Hood and his two friends, Greg Eitzen and Kevin Carney, are in a group called the Sandbaggers Game Club. Based out of Great Falls, the group meets two or three times a week to for role-playing games, war games, board games, or card games. During MisCon, the Sandbaggers run nonstop games out of Room 260. Four card tables fill the space that once contained twin beds and three beverage coolers are arranged on a nearby desk. In one corner, dozens of boxed games are stacked on the floor—Risk 2210 AD, Diplomacy, and at least four versions of Ticket to Ride: Europe ("...features brand new gameplay elements including Tunnels, Ferries and Train Stations!").

Hood, Eitzen and Carney are currently playing Pandemic, a board game that asks them to work as a team to save the world from the simultaneous outbreaks of four plagues. "It's like golf—you're playing the course, not against each other," says Hood. "And this course is really hard. That's why we like it."

click to enlarge The Sandbaggers run nonstop gaming throughout MisCon. - PHOTO BY CHAD HARDER

The Sandbaggers are part of MisCon's most popular attraction—gaming. Events like the drag show and Sunday morning's medieval sword fighting may present the best eye candy, but the real action occurs in a dozen cramped hotel rooms and in the expansive basement next door at Joker's Wild Casino. In those spaces, hundreds of attendees bunker down for games that can last anywhere from 30 minutes to three hours to, in some cases, 16 hours spread across all four days of the conference.

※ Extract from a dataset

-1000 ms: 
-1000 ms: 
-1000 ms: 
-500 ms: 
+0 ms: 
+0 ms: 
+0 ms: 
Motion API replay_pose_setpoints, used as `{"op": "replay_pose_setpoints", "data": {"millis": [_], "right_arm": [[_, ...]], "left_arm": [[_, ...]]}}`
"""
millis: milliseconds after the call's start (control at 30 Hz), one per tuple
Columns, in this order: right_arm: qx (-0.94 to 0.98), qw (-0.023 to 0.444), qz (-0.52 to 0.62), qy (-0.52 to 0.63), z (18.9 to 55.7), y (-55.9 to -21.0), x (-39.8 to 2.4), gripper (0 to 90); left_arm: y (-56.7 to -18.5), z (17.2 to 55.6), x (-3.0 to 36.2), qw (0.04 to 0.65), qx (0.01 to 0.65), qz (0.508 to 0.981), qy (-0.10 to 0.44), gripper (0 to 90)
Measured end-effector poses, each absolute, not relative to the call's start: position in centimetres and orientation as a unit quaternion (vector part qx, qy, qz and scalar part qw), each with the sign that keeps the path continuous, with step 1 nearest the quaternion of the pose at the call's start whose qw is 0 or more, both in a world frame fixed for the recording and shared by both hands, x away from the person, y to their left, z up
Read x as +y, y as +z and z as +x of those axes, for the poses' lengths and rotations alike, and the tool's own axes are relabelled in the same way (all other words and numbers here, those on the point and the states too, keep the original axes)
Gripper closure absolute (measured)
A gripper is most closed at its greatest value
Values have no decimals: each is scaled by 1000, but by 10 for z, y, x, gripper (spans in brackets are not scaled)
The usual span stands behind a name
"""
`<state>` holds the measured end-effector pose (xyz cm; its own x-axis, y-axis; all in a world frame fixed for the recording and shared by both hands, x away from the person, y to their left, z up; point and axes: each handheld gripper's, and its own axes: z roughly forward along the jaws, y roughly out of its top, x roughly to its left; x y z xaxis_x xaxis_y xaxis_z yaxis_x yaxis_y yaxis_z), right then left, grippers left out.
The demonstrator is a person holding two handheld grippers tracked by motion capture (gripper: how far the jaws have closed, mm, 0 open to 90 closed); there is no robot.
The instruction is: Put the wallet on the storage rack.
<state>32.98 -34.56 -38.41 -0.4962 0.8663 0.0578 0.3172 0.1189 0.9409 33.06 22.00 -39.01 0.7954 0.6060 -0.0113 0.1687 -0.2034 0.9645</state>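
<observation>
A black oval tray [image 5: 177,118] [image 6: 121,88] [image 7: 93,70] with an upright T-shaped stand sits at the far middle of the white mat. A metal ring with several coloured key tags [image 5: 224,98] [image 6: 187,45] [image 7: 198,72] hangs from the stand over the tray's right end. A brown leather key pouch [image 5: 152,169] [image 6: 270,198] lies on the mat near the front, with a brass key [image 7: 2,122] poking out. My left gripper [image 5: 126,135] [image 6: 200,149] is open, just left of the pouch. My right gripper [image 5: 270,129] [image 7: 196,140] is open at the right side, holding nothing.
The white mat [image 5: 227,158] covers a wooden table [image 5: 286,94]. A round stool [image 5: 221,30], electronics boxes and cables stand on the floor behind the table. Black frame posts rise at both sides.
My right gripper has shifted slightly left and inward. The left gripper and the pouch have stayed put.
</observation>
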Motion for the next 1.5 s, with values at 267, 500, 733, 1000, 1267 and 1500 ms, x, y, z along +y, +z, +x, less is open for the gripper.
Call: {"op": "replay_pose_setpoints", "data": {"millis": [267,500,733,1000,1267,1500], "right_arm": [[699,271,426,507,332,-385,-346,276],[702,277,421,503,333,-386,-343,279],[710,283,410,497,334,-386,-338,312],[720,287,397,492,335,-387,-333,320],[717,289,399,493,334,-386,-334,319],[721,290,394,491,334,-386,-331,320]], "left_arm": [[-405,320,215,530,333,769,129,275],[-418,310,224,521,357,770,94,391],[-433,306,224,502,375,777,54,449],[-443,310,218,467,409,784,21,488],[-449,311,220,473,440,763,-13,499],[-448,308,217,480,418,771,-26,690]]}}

"When simultaneous kidnappings of Pathfinder and Aspis Consortium agents rock Cassomir's Imperial Naval Shipyards, the Society orders you to join forces with hated Aspis agents to solve the mystery," reads the program description for the four-day game of Shipyard Rats. "Can you work together with the enemies of the Society to uncover the source of the kidnappings, or will you perish in the shipyards of Cassomir?"

The gaming schedule takes up 12 pages of the MisCon program book. "It's the biggest track at the Con, no question," says Barba, who arranges the entire schedule. "The challenge is you have so many different genres and sub-genres of games, and everyone is crazy about their favorite. We've had to add rooms to meet demand."

The gaming obsession shows late at night, after all the other panels and programming have ended. Conventional wisdom would suggest that attendees would spend their evenings filling the room parties. After all, that's where a trio of specialty alcoholic drinks is served: Toxic Waste (full of fruit rinds), Marmot Juice (heavy on coconut-spiced rum), and Cthulhu Goo (the "goo" comes courtesy of grape Jell-O). It's also where the diminutive doctor and impossibly tall and barely dressed nurse offer to whip guests on a bed adorned with leather straps.

But these party rooms are hardly crowded. The majority of attendees still awake are playing games.